You are viewing a plain text version of this content. The canonical link for it is here.
Posted to users@spamassassin.apache.org by Hoover Chan <hc...@mail.ewind.com> on 2009/03/20 21:18:14 UTC

negative scores for spam

Can someone point me to what I can do to my Spam Assassin config for a situation like the following?
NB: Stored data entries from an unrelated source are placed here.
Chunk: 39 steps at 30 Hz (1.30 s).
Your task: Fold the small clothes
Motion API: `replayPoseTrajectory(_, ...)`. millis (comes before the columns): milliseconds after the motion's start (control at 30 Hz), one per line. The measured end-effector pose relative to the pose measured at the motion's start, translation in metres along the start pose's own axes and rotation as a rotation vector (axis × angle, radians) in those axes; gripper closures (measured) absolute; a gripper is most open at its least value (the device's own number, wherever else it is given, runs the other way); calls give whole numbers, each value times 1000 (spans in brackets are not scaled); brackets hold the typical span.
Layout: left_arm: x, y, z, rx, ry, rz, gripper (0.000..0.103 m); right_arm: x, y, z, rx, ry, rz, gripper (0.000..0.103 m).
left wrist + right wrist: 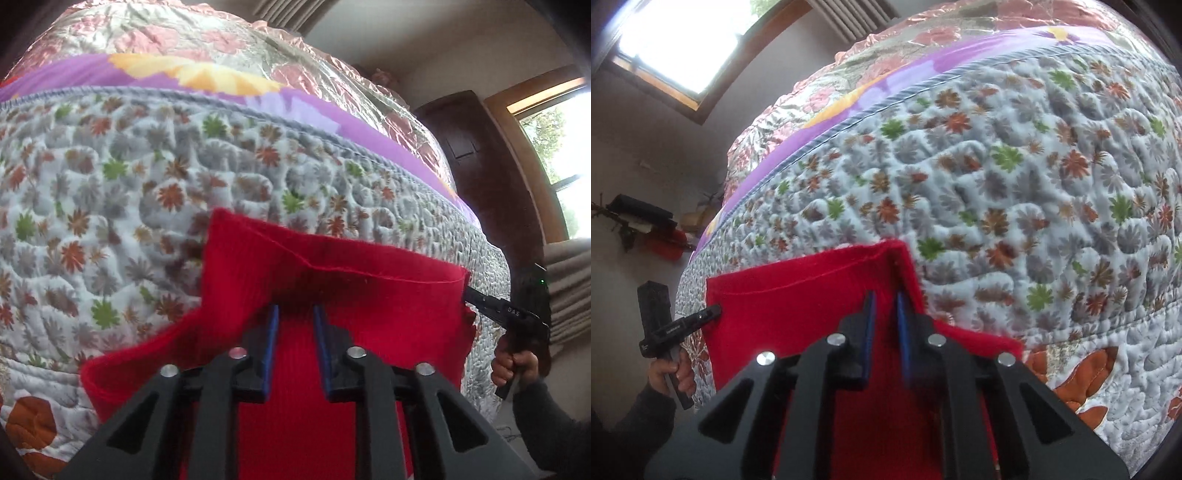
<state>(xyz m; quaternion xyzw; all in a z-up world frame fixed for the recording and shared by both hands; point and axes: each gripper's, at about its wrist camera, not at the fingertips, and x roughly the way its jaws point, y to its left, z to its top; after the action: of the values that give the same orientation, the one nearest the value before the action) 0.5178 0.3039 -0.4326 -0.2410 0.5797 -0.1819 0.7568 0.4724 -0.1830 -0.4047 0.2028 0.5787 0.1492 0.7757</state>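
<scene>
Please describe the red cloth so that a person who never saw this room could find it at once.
Look at the bed covered by a pale quilt printed with small orange, green and grey flowers. At its near edge lies the red knitted cloth, with the left gripper and right gripper at its two sides. It is the only plain, bright red piece there.

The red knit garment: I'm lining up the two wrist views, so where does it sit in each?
Left wrist view: the red knit garment fills the lower centre, between the left hand-held gripper fingers; the right hand-held gripper meets its right edge.
Right wrist view: the garment fills the lower centre-left, with the left hand-held gripper at its left edge.
Shared landmark: the flowered quilt beneath.
</scene>
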Motion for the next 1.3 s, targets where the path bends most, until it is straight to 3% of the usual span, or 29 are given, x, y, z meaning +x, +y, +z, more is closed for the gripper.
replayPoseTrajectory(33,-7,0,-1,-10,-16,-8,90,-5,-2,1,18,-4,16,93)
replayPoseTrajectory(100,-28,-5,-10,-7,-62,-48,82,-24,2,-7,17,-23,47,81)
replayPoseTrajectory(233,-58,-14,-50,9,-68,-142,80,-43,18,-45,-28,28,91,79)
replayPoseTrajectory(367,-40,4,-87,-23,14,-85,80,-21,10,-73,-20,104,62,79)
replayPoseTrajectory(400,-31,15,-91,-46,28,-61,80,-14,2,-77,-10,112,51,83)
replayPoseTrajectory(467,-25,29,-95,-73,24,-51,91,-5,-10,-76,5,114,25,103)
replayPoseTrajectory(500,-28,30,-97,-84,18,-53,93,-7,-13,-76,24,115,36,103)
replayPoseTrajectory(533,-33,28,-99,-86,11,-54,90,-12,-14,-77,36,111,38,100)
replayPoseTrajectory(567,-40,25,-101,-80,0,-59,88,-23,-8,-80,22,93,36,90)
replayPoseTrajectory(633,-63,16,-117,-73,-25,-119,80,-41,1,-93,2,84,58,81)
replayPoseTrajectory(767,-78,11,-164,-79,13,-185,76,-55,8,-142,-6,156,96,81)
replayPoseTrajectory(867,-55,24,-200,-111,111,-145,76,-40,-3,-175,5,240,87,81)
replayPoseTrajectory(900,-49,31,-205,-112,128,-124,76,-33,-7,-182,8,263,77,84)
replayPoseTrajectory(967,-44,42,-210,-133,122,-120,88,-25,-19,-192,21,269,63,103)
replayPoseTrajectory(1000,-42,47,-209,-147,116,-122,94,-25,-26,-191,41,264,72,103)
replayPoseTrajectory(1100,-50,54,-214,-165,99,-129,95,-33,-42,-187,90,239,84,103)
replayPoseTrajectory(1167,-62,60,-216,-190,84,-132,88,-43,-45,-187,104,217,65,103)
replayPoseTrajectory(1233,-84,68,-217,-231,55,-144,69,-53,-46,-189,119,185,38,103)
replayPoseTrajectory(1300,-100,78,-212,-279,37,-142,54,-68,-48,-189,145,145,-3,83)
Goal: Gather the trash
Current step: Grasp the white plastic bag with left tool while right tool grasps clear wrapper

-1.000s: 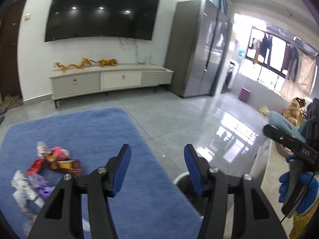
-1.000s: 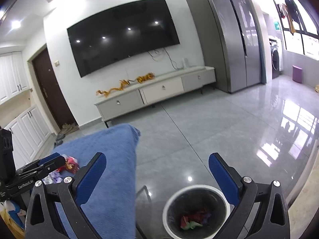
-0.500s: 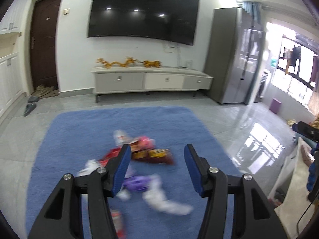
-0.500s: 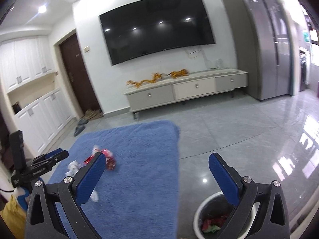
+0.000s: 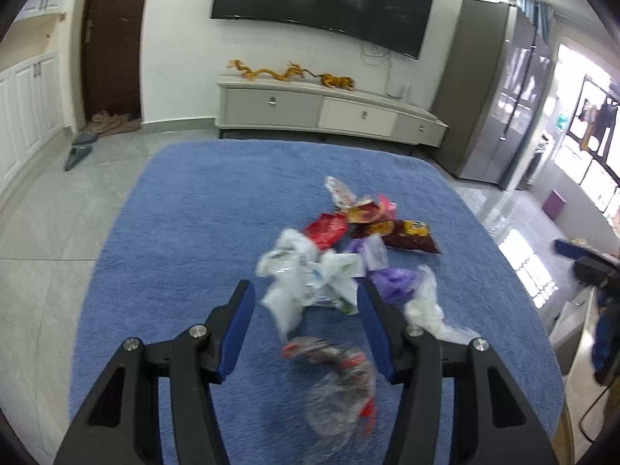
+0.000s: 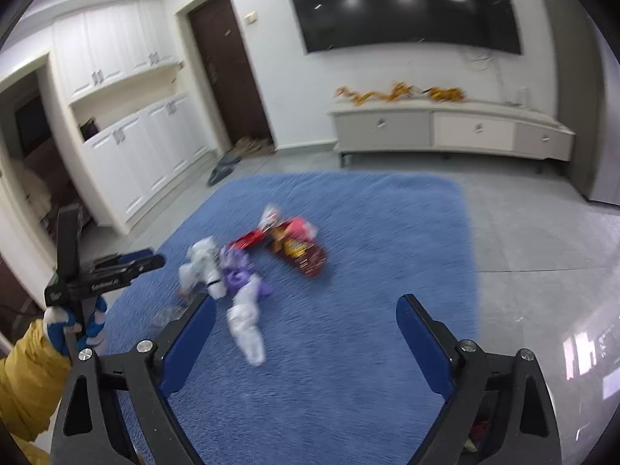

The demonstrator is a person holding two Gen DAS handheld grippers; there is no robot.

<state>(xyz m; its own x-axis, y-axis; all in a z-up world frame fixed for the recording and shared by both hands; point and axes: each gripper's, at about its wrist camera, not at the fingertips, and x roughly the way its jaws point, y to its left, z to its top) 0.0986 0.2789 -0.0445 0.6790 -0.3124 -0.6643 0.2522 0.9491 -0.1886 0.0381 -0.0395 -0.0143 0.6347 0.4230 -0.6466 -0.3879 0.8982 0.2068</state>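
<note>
A blue rug (image 5: 201,232) covers the middle of the tiled floor (image 5: 42,224), with a low TV cabinet (image 5: 329,112) against the wall beyond its far edge and a dark screen (image 5: 321,0) mounted above that. On the rug, towards its right half in the left wrist view, lies a loose heap of trash: crumpled white plastic bags (image 5: 306,275) nearest, a purple wrapper (image 5: 395,283) touching them on the right, a red packet (image 5: 327,228) and a dark red snack bag (image 5: 407,236) behind, at the heap's far end. A clear, crumpled piece with red marks (image 5: 337,372) sits alone on the rug, just nearer than the heap.

The left tool (image 5: 306,325) hangs above the rug with its jaws partly spread and nothing between the pads; the clear piece shows below the gap. The right tool (image 6: 306,329) is spread wide and empty over the rug's near side, and its jaws have just been closing a little. A white bag (image 6: 246,325) lies beside its left finger.
</note>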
X-Spam-Status: No, score=-1.496 tagged_above=-10 required=6.6
	tests=[AWL=-1.103, BAYES_00=-2.599, HTML_MESSAGE=0.001,
	URIBL_BLACK=1.955, URIBL_GREY=0.25]

That is, a positive score criterion with a spam message that comes out with a negative number.

Thanks in advance.

-----------------------------------------------------------------
Hoover Chan                hchan@mail.ewind.com  -or-  hchan@well.com
Eastwind Associates
P.O. Box 16646             voice: 415-731-6019  -or-  415-565-8936
San Francisco, CA 94116

Re: negative scores for spam

Posted by Jeff Mincy <je...@delphioutpost.com>.
   From: Hoover Chan <ch...@sacredsf.org>
   Date: Fri, 20 Mar 2009 13:55:08 -0700 (PDT)
   
   The threshold was set to 6.6 (cf. required=6.6). The message this
   was attached to was very definitely junk. This kind of situation got
   me curious about the whole thing where any positive spam score is
   set as the threshold but seeing junk mail coming in with negative
   scores.
   
Train BAYES.  The message hit BAYES_00.  You want BAYES_99.  So either
you have incorrectly learned similar messages or you haven't trained
enough.
-jeff
   
   
   -------------------------------------------------- 
   Hoover Chan                     chan@sacredsf.org 
   Technology Director 
   Schools of the Sacred Heart 
   2222 Broadway St. 
   San Francisco, CA 94115
   
   
   ----- "Rick Macdougall" <ri...@ummm-beer.com> wrote:
   
   > Hoover Chan wrote:
   > > Can someone point me to what I can do to my Spam Assassin config for
   > a situation like the following?
   > > 
   > > X-Spam-Status: No, score=-1.496 tagged_above=-10 required=6.6
   > > 	tests=[AWL=-1.103, BAYES_00=-2.599, HTML_MESSAGE=0.001,
   > > 	URIBL_BLACK=1.955, URIBL_GREY=0.25]
   > > 
   > > That is, a positive score criterion with a spam message that comes
   > out with a negative number.
   > > 
   > 
   > Errr
   > 
   > -1.103 - 2.599 + 0.001 + 1.955 + 0.25 = -1.49600
   > 
   > Where do you see that it should be positive ?
   > 
   > Regards,
   > 
   > Rick

Re: negative scores for spam

Posted by LuKreme <kr...@kreme.com>.
On 23-Mar-2009, at 10:14, Chris Barnes wrote:
> But the problem remains.  A simple glance at this list shows that  
> this happens often enough to be a fairly common problem.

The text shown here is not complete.